Skinny Daily Post


For a long time, either in casual settings, or in the workplace, I was silent about my weight-loss history. To some extent, I just wanted to be accepted for who I am. At the same time, I often consciously stopped myself from talking about it for fear of seeming ‘weak’ or ‘flawed.’ When I reflect on that, I’m sure its because of a value-system I inherited which sees weight as a ‘women’s issue’ (just look at any Jenny Craig or Weight Watcher or other weight support group.) I’m not saying that I support or even understand that prejudice — it was just something that I seem to have absorbed.

Of course family and friends have seen me at my different weights and they are aware of my focus on healthy weight management. But even within those circles I often constrain my conversation for fear of sounding ‘preachy’ or ‘needy.’ Its no fun to be the one at the table that everyone looks at guiltily when they’re trying to decide whether or not to have the fudge cake for dessert. Or to choose the dessert oneself!

For now, however, I’ve decided to be more open and clear. This is facilitated by the fact that I’m in a new job, and no one knows anything of my history. I bring a WW water mug to sip during staff meetings, and I am clear about not wanting to participate in office candy and cookie activities.
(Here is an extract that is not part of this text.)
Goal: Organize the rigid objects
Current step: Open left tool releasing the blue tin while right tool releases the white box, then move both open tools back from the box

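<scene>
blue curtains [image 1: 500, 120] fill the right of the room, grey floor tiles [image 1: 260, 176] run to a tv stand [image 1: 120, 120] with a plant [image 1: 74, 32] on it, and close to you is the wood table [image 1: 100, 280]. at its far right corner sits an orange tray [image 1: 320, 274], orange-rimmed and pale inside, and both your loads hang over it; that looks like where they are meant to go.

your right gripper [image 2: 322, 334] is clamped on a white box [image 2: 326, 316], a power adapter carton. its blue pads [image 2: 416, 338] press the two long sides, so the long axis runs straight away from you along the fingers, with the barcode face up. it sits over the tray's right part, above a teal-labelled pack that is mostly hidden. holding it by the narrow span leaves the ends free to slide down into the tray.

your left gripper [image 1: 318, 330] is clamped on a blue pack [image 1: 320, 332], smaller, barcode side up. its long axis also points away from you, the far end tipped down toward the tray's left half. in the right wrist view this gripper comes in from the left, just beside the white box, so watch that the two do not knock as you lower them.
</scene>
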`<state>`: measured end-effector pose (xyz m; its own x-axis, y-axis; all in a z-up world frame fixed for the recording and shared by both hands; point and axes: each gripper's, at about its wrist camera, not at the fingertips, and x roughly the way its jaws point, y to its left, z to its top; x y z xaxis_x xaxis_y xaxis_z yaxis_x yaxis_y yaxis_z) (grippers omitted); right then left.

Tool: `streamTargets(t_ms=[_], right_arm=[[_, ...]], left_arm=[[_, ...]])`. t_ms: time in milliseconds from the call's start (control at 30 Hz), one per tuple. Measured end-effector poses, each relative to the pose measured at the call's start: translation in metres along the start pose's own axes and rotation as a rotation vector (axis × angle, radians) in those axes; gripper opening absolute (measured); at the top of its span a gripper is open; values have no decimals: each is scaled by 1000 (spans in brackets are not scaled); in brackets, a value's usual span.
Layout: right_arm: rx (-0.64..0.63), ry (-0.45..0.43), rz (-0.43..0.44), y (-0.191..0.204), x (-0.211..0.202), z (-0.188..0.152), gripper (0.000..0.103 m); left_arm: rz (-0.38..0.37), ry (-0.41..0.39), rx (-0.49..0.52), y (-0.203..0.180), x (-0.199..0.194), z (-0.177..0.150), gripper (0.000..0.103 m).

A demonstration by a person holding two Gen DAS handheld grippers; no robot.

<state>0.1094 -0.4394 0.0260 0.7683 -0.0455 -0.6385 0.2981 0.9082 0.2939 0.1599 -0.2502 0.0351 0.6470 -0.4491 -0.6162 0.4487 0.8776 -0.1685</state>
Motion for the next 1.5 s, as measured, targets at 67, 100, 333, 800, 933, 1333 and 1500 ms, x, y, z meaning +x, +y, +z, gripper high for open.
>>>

The other day a colleague mentioned the temperature in the office and I remarked ‘ever since I lost 50 pounds a couple of years ago, I always feel cold.’

As I ease into this new openness, I’m trying to find a happy medium that makes it clear I care about maintaining my weight, without becoming labelled the office loony, or the guy that everyone has to tiptoe around. Its early days yet, so I think it will be a while before I figure out how its working.

The bottom line is that being clear about my weight loss history is something that can help me banish any inferiority or guilt about it. It seems to me that if I appear sheepish about my weight loss, or I hide it in any way, I might be signalling to MYSELF that it isn’t all that important. And the more I am confident about it with others, the more content I may feel about it myself.

Being ‘Jonathan the Weight Loss Guy’ might seem like an unhappy or unecessary label, but I’d be fooling myself if I thought I could stop people from pigeonholing me regarding ANY aspect of my life or behavior. In essence, my goal is to ‘just be myself’ with friends and family in terms of all of my personal and professional interests, and when weight management is relevant, be up front about THAT too.

Having my cake, and eating it too? I’ll keep you posted.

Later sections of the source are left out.